What’s in it for the patient?

People with lung cancer are encouraged early on to know as much as they can about their diagnosis, including the exact type, stage and molecular status, because that helps them make more educated decisions about their care. Generally, the more they learn, the more engaged they are in helping promote the research that leads to lifesaving treatments. The Lung Cancer Registry offers the opportunity for people with lung cancer to be an integral part of that research. To know that they’re having a direct effect on the future of lung cancer treatment is empowering. It’s also uplifting to be connected to a community of like-minded people living with lung cancer.

An added bonus is that they can be involved from the comfort of their own homes. We need data, and they can provide it by simply answering questions about themselves from a home computer or mobile device, such as a phone or tablet. We don’t ask for biopsies or specimens, and there are no required medical visits to be part of the Registry. Another important fact is that it’s free. It doesn’t cost anything to be in the Registry.

What happens to the information that is donated?

Once the data is input, it is de-identified, which means each participant’s name and any other identifying information are removed. Personal security is a top priority. No one, aside from our Lung Cancer Registry coordinators, can connect an individual to the information provided. The data is then aggregated, or summarized, and made available to everyone in the patient community as well as the medical community, including other nonprofit organizations, doctors, research scientists, medical investigators, regulatory agencies, and pharmaceutical, biotechnology and biomedical companies.

Patients may be interested in seeing the summarized information from other people who have the same mutation or are on the same type of therapy. It may provide insights into their own treatment path and options, and it can provide hope to see how other people experience their journeys. Scientists can access the data to add it to ongoing research. Medical professionals learn the patients’ point of view on how they are being diagnosed, tested and treated and may then adapt their current strategies accordingly.

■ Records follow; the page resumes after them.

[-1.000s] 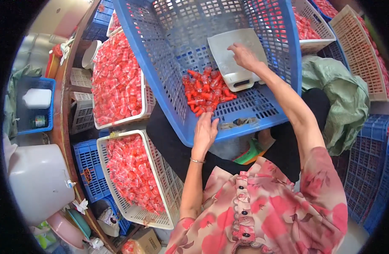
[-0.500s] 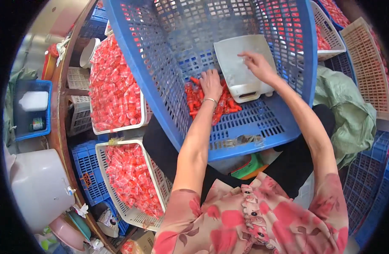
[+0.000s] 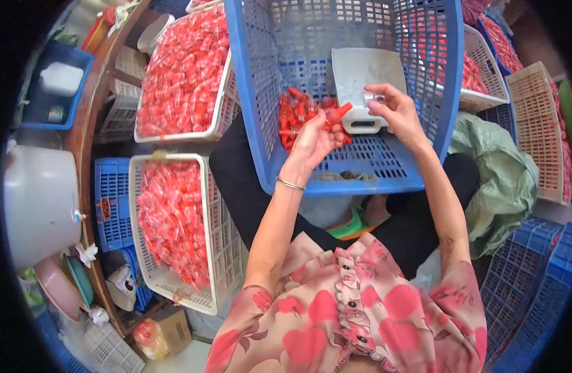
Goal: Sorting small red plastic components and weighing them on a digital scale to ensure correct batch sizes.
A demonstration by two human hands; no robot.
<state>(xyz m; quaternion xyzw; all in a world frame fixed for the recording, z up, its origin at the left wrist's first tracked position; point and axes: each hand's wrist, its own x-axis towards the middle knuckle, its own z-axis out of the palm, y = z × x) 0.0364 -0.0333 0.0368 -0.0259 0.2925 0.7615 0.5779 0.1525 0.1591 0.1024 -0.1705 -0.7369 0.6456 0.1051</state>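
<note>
My left hand [image 3: 318, 138] is closed round a red piece with a tapered nozzle [image 3: 340, 113], its tip pointing up and right. Thumb and fingers of my right hand [image 3: 398, 118] pinch a small clear cap-like piece [image 3: 374, 97] just right of that nozzle, and the two pieces are apart. Both hands are over a big blue perforated crate [image 3: 373, 185] that leans toward me between my legs. Inside it, left of centre, lies a heap of similar red pieces [image 3: 293, 115]. A flat white device like a weighing scale [image 3: 367, 65] rests beside the heap, partly behind my right hand.
White baskets [image 3: 214, 261] heaped with red, clear-wrapped-looking pieces [image 3: 174, 217] stand on the left, with another basket [image 3: 485, 96] at the far right. A green sack [image 3: 494, 174] lies by my right leg. Stacked blue crates [image 3: 522, 273] stand at the lower right.
My left hand has lifted from the heap with a red nozzle piece. My right hand has moved down from the white device and now pinches a clear piece. The view has shifted.
</note>
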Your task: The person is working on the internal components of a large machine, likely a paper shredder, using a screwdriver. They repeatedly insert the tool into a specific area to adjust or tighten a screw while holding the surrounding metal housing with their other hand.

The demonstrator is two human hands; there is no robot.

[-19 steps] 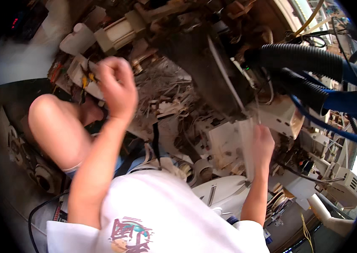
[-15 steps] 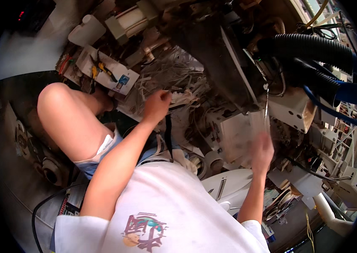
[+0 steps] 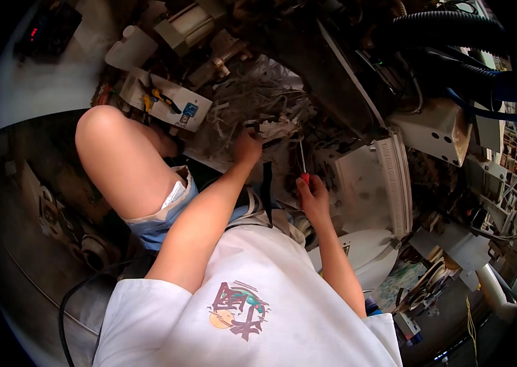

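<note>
Light is uneven: the white T-shirt (image 3: 258,293) and bare knee (image 3: 102,128) look brightest, while the black corrugated hose (image 3: 448,25) half sinks into shadow. Pale light shows at the upper right. The screwdriver (image 3: 303,160) catches a thin gleam along its shaft. Red digits glow on the dark display box (image 3: 47,30). Fisheye distortion curves the outer edges into black corners; the scrap strips (image 3: 240,104) look murky.

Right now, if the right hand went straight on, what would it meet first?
Probably the heap of pale, thin scrap strips, met by the slim-shafted, red-handled metal tool in the right hand; depth is unclear.
</note>
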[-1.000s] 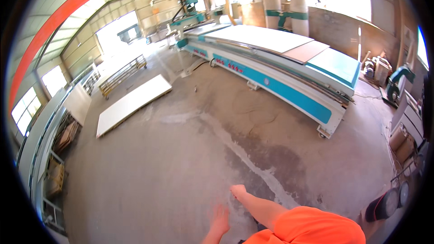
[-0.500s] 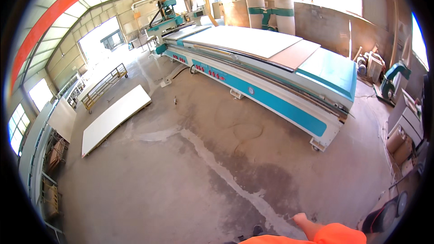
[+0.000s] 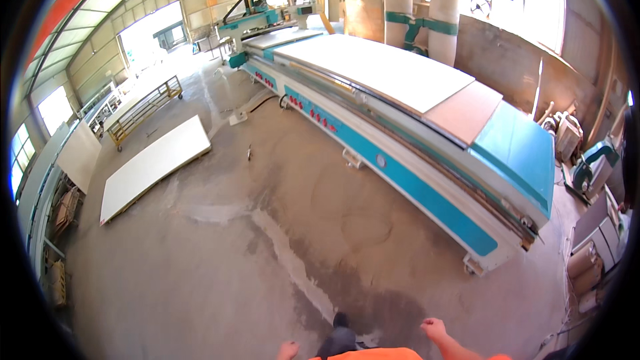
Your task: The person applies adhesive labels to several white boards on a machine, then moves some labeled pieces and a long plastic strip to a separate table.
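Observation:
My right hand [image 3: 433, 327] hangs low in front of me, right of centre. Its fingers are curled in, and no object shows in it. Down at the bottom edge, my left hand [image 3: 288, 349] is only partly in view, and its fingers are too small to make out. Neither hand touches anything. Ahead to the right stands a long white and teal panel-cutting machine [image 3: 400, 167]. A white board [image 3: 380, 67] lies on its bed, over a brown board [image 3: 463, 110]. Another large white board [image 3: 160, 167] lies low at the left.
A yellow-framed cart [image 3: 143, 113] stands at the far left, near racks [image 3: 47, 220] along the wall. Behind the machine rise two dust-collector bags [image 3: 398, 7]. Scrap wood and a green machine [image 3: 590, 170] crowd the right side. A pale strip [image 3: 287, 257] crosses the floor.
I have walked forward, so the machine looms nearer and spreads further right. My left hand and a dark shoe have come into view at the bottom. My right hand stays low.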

How does someone get involved?

  1. Go to
  2. Register to be a member. Or, a caregiver or a designated representative can register for the patient.
  3. Click the permissions box. In addition to reading the terms and conditions described on the site, keep in mind that privacy is a top priority to the Registry. By clicking the permissions box, a person opts in to participate and share information. Anyone may change his or her mind and opt out at any time without having to provide any explanation.
  4. Click “Create account” to join the more than 1,300 participants already in the patient community.
  5. The first and only required activity is to take a baseline survey about their lung cancer diagnosis. It takes 20 minutes or less, and asks questions about things such as symptoms, type and stage of lung cancer, testing, current and past treatments, and family history.

What happens next?

As a member of the patient community, each registrant receives a monthly newsletter that provides updates about new developments within the Registry. People may receive targeted emails with news or information about new clinical trials or other research projects that apply specifically to them based on the information shared. For example, those with a certain biomarker or who are on a specific treatment may be asked to consider a clinical trial or participate in a survey that will help researchers learn more. However, no one will be inundated with a lot of unnecessary emails. We value our participants’ involvement and send them only the most beneficial information.

We also encourage patients to update their data throughout the year as changes occur in their diagnosis and treatment to ensure everyone is viewing the most current information.

What advice would you personally want to share with someone who is newly diagnosed with lung cancer?

Receiving this diagnosis is devastating, but knowledge is power. Taking advantage of the valuable, valid resources that are available is a great first step.

Then, after having a chance to absorb the diagnosis and moving forward with your treatment plan, consider joining the Registry. Many people find comfort in knowing they’re able to help others. It makes them feel good to contribute to research that could improve the outcomes of future cancer patients.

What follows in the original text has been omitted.